_WHAT THIS TASK INVOLVES_.
Please retype the data below in full.

_DATA SHOWN_.
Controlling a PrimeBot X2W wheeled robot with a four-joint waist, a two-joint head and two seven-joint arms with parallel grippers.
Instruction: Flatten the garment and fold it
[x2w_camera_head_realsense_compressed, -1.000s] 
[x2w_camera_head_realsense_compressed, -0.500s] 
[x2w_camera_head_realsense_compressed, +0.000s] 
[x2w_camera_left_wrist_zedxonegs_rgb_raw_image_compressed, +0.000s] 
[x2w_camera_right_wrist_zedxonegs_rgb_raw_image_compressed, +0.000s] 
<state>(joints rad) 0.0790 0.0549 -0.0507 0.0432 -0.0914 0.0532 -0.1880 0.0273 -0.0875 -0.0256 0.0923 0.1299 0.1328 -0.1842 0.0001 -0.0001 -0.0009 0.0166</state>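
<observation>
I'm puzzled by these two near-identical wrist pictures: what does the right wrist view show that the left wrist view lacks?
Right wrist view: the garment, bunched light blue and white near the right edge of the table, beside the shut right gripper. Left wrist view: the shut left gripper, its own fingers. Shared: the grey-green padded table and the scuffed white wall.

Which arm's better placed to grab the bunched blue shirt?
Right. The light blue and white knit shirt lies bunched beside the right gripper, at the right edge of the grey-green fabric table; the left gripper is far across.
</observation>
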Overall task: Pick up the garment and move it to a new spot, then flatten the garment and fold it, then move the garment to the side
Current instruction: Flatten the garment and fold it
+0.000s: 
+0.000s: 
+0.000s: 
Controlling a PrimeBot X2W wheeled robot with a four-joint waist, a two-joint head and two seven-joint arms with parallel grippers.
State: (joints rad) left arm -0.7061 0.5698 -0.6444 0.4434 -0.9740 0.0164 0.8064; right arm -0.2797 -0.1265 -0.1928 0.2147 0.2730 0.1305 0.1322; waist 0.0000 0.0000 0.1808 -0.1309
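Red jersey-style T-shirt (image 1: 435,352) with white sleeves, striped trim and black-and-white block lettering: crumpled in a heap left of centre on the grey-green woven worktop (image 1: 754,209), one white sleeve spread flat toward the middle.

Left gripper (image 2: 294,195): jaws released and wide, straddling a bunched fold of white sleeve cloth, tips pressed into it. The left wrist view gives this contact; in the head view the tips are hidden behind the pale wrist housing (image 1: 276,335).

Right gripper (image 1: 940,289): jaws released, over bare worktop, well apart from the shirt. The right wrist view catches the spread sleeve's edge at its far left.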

_SOLUTION BELOW_.
Controlling a PrimeBot X2W wheeled robot with a four-joint waist, a two-joint head and two seven-joint arms with parallel grippers.
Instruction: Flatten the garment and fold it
[x2w_camera_head_realsense_compressed, -1.000s] 
[x2w_camera_head_realsense_compressed, -0.500s] 
[x2w_camera_head_realsense_compressed, +0.000s] 
[x2w_camera_left_wrist_zedxonegs_rgb_raw_image_compressed, +0.000s] 
[x2w_camera_right_wrist_zedxonegs_rgb_raw_image_compressed, +0.000s] 
<state>(joints rad) 0.0790 0.0549 -0.0507 0.0432 -0.0914 0.0532 -0.1880 0.0273 -0.0875 -0.0256 0.0923 0.1299 0.1328 -0.1842 0.0001 -0.0001 -0.0009 0.0166</state>
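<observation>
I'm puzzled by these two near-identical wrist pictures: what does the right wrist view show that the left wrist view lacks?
Right wrist view: the garment, bunched light blue and white near the right edge of the table, beside the shut right gripper. Left wrist view: the shut left gripper, its own fingers. Shared: the grey-green padded table and the scuffed white wall.

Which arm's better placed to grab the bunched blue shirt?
Right. The light blue and white knit shirt lies bunched beside the right gripper, at the right edge of the grey-green fabric table; the left gripper is far across.
</observation>
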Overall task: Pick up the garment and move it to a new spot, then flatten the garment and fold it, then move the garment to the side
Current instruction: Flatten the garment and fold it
+0.000s: 
+0.000s: 
+0.000s: 
Controlling a PrimeBot X2W wheeled robot with a four-joint waist, a two-joint head and two seven-joint arms with parallel grippers.
State: (joints rad) left arm -0.7061 0.5698 -0.6444 0.4434 -0.9740 0.0164 0.8064; right arm -0.2797 -0.1265 -0.1928 0.2147 0.2730 0.1305 0.1322; waist 0.0000 0.0000 0.1808 -0.1309
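Red jersey-style T-shirt (image 1: 435,352) with white sleeves, striped trim and black-and-white block lettering: crumpled in a heap left of centre on the grey-green woven worktop (image 1: 754,209), one white sleeve spread flat toward the middle.

Left gripper (image 2: 294,195): jaws released and wide, straddling a bunched fold of white sleeve cloth, tips pressed into it. The left wrist view gives this contact; in the head view the tips are hidden behind the pale wrist housing (image 1: 276,335).

Right gripper (image 1: 940,289): jaws released, over bare worktop, well apart from the shirt. The right wrist view catches the spread sleeve's edge at its far left.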

This is the complete answer.